‘Allowing Jack and John to enter the gates of marriage’

“Allowing Jack and John to enter the gates of marriage in the same way as Jack and Jill is the right thing to do,” wrote Alan Young, law professor at York’s Osgoode Hall Law School and criminal lawyer, in the Toronto Star July 6. “Our courts have now recognized this. It matters little what is the current state of public opinion.When legislatures are paralyzed by the fear that taking action may offend some potential voters, our constitution demands that the judiciary take action if necessary, in the quest to achieve equality.” 

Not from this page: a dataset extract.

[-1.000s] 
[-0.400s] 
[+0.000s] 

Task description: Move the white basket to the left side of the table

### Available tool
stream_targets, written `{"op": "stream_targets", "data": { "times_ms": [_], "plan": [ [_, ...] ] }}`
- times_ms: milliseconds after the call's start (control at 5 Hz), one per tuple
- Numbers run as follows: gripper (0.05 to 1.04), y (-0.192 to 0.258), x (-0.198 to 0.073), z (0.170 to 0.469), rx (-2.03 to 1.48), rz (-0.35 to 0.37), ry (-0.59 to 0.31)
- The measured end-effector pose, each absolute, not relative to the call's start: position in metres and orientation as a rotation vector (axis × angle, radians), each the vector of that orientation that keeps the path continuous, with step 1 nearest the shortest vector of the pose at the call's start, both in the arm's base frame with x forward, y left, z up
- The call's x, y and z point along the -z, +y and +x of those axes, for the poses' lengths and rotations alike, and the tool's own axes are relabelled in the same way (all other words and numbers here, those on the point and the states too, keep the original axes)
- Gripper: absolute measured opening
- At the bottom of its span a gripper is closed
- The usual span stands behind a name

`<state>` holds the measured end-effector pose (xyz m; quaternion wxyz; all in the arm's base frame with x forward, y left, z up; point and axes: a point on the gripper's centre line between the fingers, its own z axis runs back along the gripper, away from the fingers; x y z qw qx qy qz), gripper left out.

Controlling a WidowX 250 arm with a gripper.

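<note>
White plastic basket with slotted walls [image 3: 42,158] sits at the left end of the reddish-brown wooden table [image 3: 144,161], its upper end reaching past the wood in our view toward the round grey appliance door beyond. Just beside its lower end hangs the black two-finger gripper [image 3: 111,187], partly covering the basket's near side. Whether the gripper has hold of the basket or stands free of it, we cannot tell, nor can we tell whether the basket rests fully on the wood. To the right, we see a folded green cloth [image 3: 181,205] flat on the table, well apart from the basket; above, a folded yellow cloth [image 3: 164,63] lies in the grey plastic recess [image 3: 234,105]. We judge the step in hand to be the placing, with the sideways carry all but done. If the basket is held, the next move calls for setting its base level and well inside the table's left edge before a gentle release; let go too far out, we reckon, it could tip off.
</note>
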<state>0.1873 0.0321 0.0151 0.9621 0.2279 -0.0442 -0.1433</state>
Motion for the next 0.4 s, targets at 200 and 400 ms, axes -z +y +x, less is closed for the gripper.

Young was also interviewed about the rights of an accused person in a Toronto Star story July 7 on court appearances by video. Cameras are now in 51 Ontario courts to save the cost of frequently transporting prisoners between jail and court. Young said the practice of having accused people return to court frequently between the time of their arrest and a trial derives from their common-law right to have their detention reviewed.

The Massey College way

The Globe and Mail’s Michael Posner listed York University Chancellor Avie J. Bennett among prominent fellows of the University of Toronto’s Massey College, in a story July 5 about how college master John Fraser tends to invite “newly retired” luminaries into the college fold. Others include Preston Manning, Bob Rae, William Thorsell, Kenneth Whyte and Moses Znaimer, who, as college members, are expected mainly to turn up to grace college functions where academic and non-academic people mingle.

High school grads delay entering university

A York student’s experience jibes with a StatsCan study that shows four out of 10 high-school graduates delay their post-secondary education. Shamini Selvaratnam, who is entering her second year at York University in the fall, told CanWest News Service: “All of my friends moved on ahead and I couldn’t. I would have loved to go directly from high school to university and continued my education. I’m 22 and I probably would have been finished by now. It’s a sad fact.” But her family couldn’t afford the cost, and she spent three years in the workforce. “The tuition fees and the way the loans and grants are structured, they don’t affect students who can afford to pay, but they affect students like me,” she said. The National Post, The Ottawa Citizen and The Vancouver Sun carried the story in weekend editions.

York leading a major study of aboriginal strengths

Batchewana First Nation, near Sault Ste. Marie, Ontario, will participate in a nationwide study led by York and Trent universities of the strengths of aboriginal communities, reported The Sault Star July 5. “We’re really getting in-depth understanding of these communities as complex systems – how they operate, what their strengths are and how those strengths interact with each other over time,” said research director Cynthia Chataway, a psychology professor in York’s Faculty of Arts, in an interview about the $600,000 project. “We’ll just communicate those learnings to other aboriginal communities in a variety of ways and then let them decide what they want to try or what gives them ideas for what they want to do in their own community.”